Only the lines that hold the word "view" are wanted from this listing.

---------------

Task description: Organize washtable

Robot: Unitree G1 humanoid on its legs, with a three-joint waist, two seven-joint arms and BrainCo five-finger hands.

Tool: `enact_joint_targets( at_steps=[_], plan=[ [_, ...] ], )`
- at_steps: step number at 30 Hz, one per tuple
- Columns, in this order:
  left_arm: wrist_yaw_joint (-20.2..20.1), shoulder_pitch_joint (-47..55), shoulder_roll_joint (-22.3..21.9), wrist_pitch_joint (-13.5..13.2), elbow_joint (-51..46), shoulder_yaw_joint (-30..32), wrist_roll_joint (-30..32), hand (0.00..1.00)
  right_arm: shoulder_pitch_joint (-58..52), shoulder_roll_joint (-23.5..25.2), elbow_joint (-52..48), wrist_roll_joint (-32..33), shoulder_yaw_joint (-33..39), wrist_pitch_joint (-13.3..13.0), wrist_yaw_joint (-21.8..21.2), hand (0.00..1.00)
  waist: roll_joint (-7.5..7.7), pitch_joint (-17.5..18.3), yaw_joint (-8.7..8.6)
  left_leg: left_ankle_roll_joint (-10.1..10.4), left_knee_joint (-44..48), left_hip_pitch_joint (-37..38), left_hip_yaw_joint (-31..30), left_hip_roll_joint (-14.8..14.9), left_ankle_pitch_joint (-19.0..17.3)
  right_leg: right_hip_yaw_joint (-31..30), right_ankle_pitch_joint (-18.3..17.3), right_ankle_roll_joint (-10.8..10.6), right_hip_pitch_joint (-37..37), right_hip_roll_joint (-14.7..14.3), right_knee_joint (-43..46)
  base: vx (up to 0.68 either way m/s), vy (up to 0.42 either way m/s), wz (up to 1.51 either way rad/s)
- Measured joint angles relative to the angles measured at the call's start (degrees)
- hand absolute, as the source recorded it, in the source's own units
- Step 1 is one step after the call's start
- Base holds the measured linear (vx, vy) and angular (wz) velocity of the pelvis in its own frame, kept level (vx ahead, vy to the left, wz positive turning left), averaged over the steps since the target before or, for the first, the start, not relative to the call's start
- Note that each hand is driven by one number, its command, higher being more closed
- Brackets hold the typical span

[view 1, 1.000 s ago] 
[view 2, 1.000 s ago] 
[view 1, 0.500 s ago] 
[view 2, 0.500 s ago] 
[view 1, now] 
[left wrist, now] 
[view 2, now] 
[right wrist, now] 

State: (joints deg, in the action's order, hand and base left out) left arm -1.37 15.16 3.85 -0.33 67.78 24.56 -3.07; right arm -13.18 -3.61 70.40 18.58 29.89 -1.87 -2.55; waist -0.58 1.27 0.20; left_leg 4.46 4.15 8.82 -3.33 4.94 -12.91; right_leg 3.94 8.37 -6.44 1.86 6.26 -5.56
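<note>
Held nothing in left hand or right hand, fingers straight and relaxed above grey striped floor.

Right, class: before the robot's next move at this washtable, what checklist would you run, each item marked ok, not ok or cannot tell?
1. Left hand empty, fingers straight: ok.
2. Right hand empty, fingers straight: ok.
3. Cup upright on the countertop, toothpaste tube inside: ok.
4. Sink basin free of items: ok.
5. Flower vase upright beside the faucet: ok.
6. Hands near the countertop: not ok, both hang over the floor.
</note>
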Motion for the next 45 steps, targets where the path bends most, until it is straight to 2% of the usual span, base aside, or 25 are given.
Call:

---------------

**Answer to this problem:**
[view 1, 1.000 s ago] 
[view 2, 1.000 s ago] 
[view 1, 0.500 s ago] 
[view 2, 0.500 s ago] 
[view 1, now] 
[view 2, now] 

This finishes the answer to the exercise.